AbbVie, then Abbott Laboratories, snagged rights to AndroGel from Solvay Pharmaceuticals back in 2010, and became one of the company's best-selling drugs by 2013, second only to Humira.
With AbbVie (Abbott)'s acquisition of the drug, came a large marketing push, including direct-to-consumer campaigns. The advertising of AngroGel, and other testosterone treatments, focused on a condition dubbed "low-T." While low levels of testosterone are known to occur in some men, particularly after treatments for prostate cancer, low testosterone levels are not considered common place.

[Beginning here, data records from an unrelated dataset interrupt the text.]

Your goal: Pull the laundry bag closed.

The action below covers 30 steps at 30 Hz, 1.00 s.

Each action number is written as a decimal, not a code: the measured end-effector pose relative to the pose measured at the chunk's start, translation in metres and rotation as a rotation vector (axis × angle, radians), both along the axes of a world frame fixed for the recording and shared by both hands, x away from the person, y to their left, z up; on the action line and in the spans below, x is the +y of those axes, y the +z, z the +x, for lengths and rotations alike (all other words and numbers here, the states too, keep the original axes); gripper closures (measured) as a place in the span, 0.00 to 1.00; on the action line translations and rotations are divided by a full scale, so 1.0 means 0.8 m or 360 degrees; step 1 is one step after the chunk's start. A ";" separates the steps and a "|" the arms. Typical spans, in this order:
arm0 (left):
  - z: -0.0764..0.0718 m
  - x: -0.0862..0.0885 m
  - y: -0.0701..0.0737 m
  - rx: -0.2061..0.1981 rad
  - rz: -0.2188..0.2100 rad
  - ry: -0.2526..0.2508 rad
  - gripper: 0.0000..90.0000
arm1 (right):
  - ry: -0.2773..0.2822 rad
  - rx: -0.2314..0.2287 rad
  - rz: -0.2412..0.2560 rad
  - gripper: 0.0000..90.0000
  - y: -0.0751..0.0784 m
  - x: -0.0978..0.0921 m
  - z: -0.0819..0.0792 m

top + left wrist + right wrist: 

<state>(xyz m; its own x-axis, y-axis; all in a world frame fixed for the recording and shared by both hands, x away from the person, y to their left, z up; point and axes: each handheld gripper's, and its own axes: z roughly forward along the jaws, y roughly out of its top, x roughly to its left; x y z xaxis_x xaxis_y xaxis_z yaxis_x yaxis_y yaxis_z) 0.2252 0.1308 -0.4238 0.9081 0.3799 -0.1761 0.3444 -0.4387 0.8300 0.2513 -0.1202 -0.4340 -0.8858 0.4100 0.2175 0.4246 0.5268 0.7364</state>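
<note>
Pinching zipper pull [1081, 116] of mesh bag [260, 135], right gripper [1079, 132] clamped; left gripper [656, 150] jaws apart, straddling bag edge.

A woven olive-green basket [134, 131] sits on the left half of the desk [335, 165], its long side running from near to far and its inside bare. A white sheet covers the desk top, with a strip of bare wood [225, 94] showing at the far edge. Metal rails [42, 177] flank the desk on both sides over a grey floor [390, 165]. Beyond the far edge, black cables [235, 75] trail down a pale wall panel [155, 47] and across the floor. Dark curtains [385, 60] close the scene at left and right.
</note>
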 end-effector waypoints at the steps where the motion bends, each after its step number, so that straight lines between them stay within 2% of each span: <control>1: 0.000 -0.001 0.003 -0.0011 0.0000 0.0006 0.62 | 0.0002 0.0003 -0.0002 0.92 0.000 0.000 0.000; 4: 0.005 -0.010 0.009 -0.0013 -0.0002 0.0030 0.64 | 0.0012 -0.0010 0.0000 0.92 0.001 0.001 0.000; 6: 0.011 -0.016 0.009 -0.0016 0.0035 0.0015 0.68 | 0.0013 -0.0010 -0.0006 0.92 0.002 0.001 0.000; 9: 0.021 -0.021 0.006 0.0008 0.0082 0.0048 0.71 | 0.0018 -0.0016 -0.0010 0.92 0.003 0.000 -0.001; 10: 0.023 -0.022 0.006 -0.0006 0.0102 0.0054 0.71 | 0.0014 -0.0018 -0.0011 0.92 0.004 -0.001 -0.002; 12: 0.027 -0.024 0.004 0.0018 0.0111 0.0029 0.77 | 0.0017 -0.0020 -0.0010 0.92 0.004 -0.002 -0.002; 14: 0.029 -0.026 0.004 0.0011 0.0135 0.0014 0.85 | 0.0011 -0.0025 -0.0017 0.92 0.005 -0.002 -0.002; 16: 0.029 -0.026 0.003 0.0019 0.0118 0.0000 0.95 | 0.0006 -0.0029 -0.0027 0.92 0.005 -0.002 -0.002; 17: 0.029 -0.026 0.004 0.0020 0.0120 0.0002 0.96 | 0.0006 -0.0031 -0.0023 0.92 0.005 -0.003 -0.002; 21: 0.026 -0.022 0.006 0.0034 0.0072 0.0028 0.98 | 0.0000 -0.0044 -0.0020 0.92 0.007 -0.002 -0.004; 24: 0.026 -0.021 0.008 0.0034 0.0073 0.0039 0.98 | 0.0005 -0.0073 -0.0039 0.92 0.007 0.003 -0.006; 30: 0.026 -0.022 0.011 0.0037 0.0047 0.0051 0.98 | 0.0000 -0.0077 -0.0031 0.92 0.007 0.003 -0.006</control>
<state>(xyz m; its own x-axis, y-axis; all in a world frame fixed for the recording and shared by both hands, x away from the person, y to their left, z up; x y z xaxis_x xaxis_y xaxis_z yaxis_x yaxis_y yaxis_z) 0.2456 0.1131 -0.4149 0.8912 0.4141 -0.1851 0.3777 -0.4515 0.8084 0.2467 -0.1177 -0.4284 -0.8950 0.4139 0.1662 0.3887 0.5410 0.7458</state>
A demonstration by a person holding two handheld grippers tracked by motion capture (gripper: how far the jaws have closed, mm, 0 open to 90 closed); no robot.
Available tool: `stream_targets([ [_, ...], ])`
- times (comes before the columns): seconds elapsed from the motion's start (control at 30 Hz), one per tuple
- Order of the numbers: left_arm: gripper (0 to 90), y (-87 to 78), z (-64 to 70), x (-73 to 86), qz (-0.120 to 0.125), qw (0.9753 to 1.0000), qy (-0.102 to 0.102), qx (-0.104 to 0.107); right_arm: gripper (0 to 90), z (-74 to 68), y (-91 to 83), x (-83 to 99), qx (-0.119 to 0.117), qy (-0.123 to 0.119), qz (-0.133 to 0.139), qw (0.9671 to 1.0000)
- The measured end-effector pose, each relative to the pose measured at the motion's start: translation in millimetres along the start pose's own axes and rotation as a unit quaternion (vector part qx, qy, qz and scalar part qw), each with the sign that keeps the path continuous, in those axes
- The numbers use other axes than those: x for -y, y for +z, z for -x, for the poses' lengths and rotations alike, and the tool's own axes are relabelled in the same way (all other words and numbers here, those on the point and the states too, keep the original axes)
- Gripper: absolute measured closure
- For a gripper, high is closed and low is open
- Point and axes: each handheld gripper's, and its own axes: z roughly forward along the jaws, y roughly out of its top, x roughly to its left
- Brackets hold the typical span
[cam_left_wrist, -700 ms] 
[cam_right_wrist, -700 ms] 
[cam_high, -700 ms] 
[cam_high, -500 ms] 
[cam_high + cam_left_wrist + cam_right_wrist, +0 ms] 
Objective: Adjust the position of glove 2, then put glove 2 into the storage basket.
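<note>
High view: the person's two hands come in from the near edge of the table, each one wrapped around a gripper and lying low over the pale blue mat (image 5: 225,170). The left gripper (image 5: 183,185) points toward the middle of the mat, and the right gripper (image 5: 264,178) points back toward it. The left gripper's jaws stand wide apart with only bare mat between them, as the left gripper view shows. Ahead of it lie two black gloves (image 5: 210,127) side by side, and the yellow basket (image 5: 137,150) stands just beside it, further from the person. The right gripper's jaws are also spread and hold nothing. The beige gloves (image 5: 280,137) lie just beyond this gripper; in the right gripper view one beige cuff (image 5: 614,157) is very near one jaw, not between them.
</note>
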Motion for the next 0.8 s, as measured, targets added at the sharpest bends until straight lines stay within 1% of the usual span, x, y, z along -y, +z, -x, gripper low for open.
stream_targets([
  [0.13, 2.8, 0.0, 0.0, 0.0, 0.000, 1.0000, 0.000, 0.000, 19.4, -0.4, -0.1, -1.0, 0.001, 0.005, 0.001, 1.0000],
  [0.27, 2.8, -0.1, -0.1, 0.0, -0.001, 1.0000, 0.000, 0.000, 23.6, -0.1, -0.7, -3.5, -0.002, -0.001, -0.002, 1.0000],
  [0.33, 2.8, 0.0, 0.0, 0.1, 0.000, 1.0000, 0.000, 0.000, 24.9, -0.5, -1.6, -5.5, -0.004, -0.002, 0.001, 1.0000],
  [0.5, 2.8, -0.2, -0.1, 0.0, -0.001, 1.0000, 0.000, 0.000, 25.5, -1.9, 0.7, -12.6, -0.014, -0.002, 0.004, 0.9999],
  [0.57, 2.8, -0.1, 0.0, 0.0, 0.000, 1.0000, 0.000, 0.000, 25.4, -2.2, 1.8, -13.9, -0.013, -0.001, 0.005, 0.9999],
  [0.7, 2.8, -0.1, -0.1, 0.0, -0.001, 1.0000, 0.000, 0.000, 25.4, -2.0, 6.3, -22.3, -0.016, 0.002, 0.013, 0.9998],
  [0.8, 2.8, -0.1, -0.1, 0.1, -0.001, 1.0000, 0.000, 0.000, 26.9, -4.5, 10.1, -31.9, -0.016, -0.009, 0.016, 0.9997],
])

Yet, after the very convincing advertising campaigns and pushes to doctors, prescriptions for "low-T" skyrocketed, despite little evidence the condition existed in otherwise healthy men.
But, the "low-T" craze is now under both regulatory and legal threat. The FDA is cracking down on testosterone drugs, particularly off-label use. It has put in place class-wide labeling changes, including warnings about the risks of abuse and dependence. It also warned about reported serious adverse outcomes, including "heart attack, heart failure, stroke, depression, hostility, aggression, liver toxicity and male infertility."
And the legal backlash has begun too. Legal cases against AbbVie and other companies have been put together into a multi-district litigation in Illinois, claiming lack of warning over the risks, and deception through positive marketing. The first testimony was offered last month in a class action suit against six drugmakers.
AbbVie argued that Mitchell's heart attack owed more to weight, high cholesterol and smoking. Jurors ruled for AbbVie on claims of negligence and liability, but against the company on fraudulent representation. While Mitchell's case may not stand because the jurors didn't award compensation for injuries, it's just one of many thousands that are expected to hit the testosterone companies over the coming months. BioPharma Dive reached out to AbbVie for comment but the company has made no response.
"This verdict sends a very strong message to AbbVie, that its conduct in improperly marketing this drug to millions of off-label patients was wrong and warranted severe punishment," said Troy Rafferty of Levin, Papantonio, Mitchell, Rafferty & Proctor, lead counsel in the case.